> **Exercise description**: What lines in the material hold the string "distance"? Copy out each of them.

> **Excerpted data**:
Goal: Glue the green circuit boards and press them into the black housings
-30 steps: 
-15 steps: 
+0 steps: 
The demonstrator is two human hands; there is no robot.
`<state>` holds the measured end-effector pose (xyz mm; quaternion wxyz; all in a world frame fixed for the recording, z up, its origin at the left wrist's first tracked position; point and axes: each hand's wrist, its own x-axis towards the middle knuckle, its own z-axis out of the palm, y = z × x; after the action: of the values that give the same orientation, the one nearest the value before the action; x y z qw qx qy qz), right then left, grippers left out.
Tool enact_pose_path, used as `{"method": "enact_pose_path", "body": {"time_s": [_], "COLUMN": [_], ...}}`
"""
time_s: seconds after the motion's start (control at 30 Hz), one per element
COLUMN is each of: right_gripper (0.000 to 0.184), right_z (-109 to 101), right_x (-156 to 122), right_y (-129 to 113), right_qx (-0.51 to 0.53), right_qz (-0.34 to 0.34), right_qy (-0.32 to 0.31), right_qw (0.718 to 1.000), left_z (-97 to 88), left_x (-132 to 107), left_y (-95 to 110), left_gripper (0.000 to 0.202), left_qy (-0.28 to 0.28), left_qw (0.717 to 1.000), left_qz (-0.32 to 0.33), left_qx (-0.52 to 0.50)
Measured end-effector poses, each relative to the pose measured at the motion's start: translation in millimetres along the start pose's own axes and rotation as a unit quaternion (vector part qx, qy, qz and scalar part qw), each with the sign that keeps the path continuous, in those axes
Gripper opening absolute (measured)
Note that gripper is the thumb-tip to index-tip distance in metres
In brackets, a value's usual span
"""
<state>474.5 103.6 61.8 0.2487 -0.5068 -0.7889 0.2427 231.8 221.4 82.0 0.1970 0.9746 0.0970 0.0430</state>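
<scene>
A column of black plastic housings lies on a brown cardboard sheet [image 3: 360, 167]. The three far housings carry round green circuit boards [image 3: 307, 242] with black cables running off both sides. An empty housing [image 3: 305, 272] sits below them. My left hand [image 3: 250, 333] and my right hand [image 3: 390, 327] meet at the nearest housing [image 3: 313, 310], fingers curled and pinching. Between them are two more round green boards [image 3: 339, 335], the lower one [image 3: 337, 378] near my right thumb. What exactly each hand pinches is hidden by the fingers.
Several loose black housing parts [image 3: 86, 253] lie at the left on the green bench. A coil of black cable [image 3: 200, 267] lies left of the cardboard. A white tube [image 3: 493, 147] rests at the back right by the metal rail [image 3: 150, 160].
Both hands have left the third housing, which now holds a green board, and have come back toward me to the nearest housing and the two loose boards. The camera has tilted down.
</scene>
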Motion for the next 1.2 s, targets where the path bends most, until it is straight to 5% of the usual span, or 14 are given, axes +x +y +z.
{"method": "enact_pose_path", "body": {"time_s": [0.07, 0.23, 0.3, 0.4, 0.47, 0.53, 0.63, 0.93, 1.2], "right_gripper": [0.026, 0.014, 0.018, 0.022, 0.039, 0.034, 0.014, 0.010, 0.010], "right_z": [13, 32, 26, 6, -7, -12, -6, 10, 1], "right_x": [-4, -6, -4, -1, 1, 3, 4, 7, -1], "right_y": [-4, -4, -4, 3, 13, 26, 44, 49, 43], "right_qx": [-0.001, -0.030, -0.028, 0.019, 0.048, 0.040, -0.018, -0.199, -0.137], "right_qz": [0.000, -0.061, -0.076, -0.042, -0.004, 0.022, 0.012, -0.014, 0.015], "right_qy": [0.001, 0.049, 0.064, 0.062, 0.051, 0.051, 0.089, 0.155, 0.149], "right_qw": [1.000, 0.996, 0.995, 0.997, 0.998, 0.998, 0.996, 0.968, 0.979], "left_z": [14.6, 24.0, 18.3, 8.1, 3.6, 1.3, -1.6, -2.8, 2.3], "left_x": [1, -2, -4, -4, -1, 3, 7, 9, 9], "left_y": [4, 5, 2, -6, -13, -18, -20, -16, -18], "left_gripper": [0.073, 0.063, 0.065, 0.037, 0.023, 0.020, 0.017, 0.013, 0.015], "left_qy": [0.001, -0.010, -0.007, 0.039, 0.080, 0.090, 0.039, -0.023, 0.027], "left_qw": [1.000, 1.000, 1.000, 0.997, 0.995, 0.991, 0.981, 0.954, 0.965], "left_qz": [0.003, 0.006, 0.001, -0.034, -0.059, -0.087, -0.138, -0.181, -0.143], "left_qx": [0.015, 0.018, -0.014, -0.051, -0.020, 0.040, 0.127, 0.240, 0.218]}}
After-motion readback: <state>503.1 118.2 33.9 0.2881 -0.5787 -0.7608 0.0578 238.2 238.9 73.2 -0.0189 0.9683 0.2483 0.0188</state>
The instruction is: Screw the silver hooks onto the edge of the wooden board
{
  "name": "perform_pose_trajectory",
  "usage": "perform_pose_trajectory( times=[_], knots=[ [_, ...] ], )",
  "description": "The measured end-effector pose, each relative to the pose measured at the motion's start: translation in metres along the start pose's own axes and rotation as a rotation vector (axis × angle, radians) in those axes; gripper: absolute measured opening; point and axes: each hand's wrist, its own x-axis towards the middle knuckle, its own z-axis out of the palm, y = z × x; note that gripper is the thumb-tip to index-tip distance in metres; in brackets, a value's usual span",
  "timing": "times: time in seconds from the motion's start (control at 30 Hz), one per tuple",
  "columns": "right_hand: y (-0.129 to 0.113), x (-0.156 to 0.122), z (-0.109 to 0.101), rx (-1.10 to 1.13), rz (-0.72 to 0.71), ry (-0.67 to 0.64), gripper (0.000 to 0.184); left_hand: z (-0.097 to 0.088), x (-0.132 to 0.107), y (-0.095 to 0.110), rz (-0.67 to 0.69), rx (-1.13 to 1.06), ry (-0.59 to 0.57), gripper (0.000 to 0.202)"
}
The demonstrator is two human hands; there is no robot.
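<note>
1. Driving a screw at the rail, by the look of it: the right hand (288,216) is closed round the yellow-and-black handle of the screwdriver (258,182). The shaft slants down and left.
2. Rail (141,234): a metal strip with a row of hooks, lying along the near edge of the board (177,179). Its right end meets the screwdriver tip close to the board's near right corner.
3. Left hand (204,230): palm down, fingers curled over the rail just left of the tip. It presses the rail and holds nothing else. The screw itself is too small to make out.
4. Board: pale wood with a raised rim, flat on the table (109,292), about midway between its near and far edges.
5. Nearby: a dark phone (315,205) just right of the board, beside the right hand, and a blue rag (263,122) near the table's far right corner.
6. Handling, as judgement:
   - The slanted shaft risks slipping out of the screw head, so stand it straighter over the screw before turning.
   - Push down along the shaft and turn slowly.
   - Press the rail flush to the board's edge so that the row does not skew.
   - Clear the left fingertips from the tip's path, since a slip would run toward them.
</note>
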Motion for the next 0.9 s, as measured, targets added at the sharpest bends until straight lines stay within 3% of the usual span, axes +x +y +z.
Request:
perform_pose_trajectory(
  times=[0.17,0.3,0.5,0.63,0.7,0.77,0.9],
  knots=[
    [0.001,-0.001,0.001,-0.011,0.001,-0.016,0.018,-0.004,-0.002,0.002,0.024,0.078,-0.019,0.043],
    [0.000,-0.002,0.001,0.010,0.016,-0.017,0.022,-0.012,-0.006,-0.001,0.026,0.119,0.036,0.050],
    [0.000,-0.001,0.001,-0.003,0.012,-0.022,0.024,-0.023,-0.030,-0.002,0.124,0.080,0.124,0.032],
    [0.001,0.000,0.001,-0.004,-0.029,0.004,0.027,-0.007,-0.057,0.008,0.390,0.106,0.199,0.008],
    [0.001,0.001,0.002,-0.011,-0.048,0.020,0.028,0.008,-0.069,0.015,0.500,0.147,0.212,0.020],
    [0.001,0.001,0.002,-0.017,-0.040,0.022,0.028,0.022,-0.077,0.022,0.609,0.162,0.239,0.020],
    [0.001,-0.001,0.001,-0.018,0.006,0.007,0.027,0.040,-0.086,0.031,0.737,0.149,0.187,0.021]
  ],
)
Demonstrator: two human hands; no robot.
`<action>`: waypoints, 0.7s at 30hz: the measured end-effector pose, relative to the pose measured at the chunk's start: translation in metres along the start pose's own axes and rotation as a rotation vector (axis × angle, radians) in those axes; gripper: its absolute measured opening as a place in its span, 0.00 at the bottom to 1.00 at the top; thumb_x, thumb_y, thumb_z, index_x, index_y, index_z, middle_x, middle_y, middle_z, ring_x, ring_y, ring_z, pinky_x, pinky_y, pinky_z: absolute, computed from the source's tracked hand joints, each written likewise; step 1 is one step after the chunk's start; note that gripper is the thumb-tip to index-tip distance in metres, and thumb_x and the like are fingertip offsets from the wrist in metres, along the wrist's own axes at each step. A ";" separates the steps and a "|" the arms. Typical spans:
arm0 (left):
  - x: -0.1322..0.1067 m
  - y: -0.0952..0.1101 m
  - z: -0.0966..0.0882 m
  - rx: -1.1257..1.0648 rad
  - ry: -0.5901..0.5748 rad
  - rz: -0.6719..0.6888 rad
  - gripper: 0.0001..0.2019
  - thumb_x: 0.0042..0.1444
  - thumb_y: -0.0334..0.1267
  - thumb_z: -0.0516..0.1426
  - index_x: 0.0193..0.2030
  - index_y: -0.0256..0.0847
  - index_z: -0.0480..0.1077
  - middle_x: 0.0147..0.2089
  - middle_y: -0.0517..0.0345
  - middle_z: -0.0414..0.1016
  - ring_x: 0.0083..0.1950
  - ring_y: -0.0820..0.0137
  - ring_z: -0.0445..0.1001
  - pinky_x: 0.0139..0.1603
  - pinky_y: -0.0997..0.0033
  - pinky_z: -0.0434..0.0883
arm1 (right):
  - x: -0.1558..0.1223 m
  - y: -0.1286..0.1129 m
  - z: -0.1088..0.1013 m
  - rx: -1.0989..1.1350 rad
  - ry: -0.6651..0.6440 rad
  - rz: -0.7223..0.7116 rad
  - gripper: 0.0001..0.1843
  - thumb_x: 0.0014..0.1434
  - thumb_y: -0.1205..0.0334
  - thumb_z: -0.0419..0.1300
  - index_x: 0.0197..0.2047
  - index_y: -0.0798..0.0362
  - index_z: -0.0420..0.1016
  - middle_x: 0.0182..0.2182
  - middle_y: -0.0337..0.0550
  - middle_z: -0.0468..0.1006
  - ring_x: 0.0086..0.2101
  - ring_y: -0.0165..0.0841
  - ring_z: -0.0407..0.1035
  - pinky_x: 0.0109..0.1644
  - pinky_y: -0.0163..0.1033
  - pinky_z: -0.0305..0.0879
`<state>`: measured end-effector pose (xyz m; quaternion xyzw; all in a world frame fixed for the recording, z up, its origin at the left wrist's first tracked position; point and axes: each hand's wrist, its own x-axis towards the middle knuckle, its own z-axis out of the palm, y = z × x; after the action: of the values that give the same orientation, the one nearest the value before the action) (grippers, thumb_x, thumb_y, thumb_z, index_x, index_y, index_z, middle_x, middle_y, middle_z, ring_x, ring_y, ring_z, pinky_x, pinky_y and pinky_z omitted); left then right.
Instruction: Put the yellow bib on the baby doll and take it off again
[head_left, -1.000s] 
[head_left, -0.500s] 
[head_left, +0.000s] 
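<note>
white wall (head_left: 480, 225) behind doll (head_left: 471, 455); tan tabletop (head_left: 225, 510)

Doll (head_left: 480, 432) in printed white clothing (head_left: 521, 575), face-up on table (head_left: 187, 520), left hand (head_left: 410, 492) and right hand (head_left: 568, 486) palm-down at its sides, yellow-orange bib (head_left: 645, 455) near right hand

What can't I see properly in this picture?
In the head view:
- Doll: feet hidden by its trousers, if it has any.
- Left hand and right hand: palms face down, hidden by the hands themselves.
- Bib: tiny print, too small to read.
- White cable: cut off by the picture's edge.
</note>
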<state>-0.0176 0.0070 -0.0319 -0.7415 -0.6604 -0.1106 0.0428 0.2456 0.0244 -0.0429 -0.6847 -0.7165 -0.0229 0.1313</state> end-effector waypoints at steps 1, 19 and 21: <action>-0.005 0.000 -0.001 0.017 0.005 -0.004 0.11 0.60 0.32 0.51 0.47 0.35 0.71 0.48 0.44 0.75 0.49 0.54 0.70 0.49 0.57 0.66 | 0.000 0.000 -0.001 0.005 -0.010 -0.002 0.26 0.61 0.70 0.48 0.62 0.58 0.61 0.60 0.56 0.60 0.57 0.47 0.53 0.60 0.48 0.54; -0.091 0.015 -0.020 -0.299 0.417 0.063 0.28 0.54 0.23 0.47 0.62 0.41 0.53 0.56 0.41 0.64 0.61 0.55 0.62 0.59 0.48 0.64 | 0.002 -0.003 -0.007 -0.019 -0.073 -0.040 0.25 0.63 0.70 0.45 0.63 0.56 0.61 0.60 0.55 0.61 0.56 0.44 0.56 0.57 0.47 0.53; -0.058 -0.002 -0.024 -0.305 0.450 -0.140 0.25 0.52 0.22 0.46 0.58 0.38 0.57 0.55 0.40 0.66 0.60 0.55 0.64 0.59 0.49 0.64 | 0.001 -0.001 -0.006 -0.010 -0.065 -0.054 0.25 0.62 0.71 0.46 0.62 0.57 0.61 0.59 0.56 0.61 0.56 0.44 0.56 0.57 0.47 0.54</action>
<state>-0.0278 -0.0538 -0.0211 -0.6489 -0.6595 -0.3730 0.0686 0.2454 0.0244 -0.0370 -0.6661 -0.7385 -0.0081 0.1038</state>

> **Answer for the task**:
Note that gripper is the thumb-tip to index-tip distance in metres
  "description": "The measured end-effector pose, each relative to the pose measured at the motion's start: translation in metres along the start pose's own axes and rotation as a rotation vector (axis × angle, radians) in those axes; gripper: absolute measured opening; point and axes: each hand's wrist, its own x-axis towards the middle knuckle, its own z-axis out of the palm, y = z × x; note that gripper is the thumb-tip to index-tip distance in metres; in brackets, a value's usual span",
`<action>`: waypoints, 0.7s at 30hz: the measured end-effector pose, relative to the pose measured at the chunk's start: translation in metres along the start pose's own axes and rotation as a rotation vector (axis × angle, radians) in those axes; gripper: its absolute measured opening as a place in its span, 0.00 at the bottom to 1.00 at the top; thumb_x, thumb_y, thumb_z, index_x, index_y, index_z, middle_x, middle_y, middle_z, ring_x, ring_y, ring_z, pinky_x, pinky_y, pinky_z: absolute, computed from the source's tracked hand joints, each written likewise; step 1 is one step after the chunk's start; note that gripper is the thumb-tip to index-tip distance in metres, and thumb_x and the like are fingertip offsets from the wrist in metres, along the wrist's own axes at each step. A ";" separates the steps and a "|" the arms. Typical spans:

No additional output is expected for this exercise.